# [Collected data]
┌──

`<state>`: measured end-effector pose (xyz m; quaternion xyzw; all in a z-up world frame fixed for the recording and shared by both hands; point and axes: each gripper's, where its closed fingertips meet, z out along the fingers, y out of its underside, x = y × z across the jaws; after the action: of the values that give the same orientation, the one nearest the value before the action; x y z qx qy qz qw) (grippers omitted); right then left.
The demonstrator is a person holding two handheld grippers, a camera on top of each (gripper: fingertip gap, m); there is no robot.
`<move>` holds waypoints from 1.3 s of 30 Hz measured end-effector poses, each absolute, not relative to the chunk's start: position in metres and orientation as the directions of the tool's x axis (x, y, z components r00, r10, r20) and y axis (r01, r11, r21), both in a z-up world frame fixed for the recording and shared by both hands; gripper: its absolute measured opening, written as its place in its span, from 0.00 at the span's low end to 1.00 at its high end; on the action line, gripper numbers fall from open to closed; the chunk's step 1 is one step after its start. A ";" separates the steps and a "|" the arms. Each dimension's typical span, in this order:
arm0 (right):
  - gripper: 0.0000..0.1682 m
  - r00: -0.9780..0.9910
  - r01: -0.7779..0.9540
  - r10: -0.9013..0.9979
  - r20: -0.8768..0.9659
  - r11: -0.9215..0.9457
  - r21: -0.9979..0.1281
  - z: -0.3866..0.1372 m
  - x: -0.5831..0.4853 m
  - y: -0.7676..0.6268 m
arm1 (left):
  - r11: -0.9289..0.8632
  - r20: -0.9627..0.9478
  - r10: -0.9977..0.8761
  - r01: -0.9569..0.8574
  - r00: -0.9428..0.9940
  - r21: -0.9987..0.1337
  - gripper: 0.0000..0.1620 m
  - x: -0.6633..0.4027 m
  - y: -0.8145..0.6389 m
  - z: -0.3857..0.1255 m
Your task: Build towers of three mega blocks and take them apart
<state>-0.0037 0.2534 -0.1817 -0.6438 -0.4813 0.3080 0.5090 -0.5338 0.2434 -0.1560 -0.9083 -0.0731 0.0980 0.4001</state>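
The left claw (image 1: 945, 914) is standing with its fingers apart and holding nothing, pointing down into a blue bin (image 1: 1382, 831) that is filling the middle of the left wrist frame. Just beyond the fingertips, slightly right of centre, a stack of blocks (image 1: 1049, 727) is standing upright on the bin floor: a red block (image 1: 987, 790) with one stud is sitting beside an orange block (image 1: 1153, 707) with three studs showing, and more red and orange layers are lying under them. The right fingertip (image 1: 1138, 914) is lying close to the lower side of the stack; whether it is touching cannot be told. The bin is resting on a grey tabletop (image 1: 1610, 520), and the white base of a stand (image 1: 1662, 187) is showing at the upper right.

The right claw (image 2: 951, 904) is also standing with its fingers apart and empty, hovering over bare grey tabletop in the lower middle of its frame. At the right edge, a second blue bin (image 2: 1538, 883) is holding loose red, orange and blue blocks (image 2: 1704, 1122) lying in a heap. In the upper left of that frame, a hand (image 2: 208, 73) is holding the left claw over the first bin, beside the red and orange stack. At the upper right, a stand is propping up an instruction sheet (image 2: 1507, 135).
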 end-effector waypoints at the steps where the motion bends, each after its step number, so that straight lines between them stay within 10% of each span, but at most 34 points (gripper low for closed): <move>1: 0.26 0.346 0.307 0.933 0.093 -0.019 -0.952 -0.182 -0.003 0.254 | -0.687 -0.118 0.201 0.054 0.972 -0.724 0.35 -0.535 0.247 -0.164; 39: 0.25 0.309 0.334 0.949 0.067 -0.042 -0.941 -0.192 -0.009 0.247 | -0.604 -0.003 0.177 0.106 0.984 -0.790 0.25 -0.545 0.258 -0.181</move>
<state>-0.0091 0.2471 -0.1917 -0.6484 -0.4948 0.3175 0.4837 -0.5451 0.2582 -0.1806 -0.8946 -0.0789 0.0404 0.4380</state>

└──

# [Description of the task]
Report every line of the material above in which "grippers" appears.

# [Exercise result]
`<state>`: measured end-effector pose (xyz m; quaternion xyzw; all in a z-up world frame fixed for the recording and shared by both hands; point and axes: each gripper's, where its closed fingertips meet, z out along the fingers, y out of its underside, x = y × z across the jaws; after the action: of the values that give the same orientation, the one nearest the value before the action; x y z qx qy qz qw) (grippers omitted); right then left.
The demonstrator is a person holding two handheld grippers, a camera on top of each (gripper: fingertip gap, m); there is no robot.

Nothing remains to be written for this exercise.